Exercise aim:
After locating "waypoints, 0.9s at" in the listing below, copy that line and each one after it exactly, ending with the line that has "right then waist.".

Data excerpt:
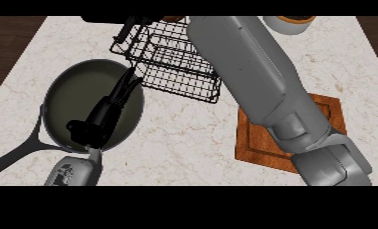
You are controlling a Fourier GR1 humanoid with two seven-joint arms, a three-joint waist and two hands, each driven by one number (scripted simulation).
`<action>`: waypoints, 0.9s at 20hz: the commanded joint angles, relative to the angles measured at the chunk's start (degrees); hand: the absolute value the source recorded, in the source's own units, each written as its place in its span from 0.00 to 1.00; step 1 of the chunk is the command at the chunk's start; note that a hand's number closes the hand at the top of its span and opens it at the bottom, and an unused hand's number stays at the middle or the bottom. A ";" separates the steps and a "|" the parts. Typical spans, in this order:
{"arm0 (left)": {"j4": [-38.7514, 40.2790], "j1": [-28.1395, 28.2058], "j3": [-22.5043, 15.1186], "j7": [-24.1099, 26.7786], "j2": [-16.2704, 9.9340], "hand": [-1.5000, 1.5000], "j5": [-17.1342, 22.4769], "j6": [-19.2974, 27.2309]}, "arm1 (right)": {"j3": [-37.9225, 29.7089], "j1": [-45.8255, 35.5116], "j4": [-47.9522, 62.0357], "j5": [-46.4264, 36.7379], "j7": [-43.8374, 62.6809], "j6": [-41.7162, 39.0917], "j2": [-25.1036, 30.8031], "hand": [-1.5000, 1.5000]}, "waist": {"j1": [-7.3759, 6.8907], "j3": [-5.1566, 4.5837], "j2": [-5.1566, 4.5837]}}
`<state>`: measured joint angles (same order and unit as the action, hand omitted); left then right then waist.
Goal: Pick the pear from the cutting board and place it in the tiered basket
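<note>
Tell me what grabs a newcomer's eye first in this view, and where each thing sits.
The big grey right forearm dominates, slanting from the lower right up over the black wire tiered basket at top centre, its hand out of sight. At left, the black left robot hand hangs with straight fingers over a dark frying pan. The wooden cutting board peeks out beneath the forearm at right; no pear shows.

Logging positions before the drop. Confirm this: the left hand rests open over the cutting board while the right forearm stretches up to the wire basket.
Wrong in one respect: the head view shows the left hand open over the frying pan, not the cutting board. The right forearm does stretch up to the wire basket.
</note>
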<state>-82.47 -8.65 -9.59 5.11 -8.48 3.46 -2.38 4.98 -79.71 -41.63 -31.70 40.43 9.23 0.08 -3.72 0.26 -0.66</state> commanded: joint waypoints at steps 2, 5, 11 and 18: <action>5.25 -1.37 1.62 -0.63 -0.97 0.50 1.13 -2.44 | 0.61 -3.80 7.46 7.65 -4.32 2.23 -0.08 1.00 | 0.29 -0.38 -0.27; 3.14 1.32 -0.26 -0.66 0.74 0.50 0.72 -1.79 | 0.52 -3.32 10.62 12.07 -6.33 7.25 -0.08 1.00 | -1.14 -0.39 -0.56; 3.39 -0.65 1.26 -1.88 -0.66 0.50 1.29 -2.88 | -4.25 -5.02 13.96 24.52 1.75 7.08 -0.08 0.00 | -1.12 -0.38 -0.44; 5.78 -0.73 0.38 -0.73 2.02 0.50 -0.66 -0.90 | -0.10 -6.98 14.15 33.31 -1.70 16.66 -0.08 0.00 | -0.05 -0.37 -0.09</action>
<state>-80.66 -9.91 -8.94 5.48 -7.82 3.29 -4.13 3.74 -85.80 -28.27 -1.81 39.98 21.49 0.00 -4.65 0.27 -0.54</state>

Answer for this exercise:
`<action>`: waypoints, 0.9s at 20hz: the commanded joint angles, relative to the angles measured at the chunk's start (degrees); hand: the absolute value the source recorded, in the source's own units, each written as its place in its span from 0.00 to 1.00; step 1 of the chunk is the command at the chunk's start; note that a hand's number closes the hand at the top of its span and opens it at the bottom, and an unused hand's number stays at the middle or the bottom. A ";" separates the steps and a "|" the parts. Typical spans, in this order:
{"arm0 (left)": {"j4": [-38.7514, 40.2790], "j1": [-28.1395, 28.2058], "j3": [-22.5043, 15.1186], "j7": [-24.1099, 26.7786], "j2": [-16.2704, 9.9340], "hand": [-1.5000, 1.5000], "j5": [-17.1342, 22.4769], "j6": [-19.2974, 27.2309]}, "arm1 (right)": {"j3": [-37.9225, 29.7089], "j1": [-45.8255, 35.5116], "j4": [-47.9522, 62.0357], "j5": [-46.4264, 36.7379], "j7": [-43.8374, 62.6809], "j6": [-41.7162, 39.0917], "j2": [-25.1036, 30.8031], "hand": [-1.5000, 1.5000]}, "waist": {"j1": [-7.3759, 6.8907], "j3": [-5.1566, 4.5837], "j2": [-5.1566, 4.5837]}}
`<state>`: measured joint angles (same order and unit as the action, hand omitted); left then right then waist.

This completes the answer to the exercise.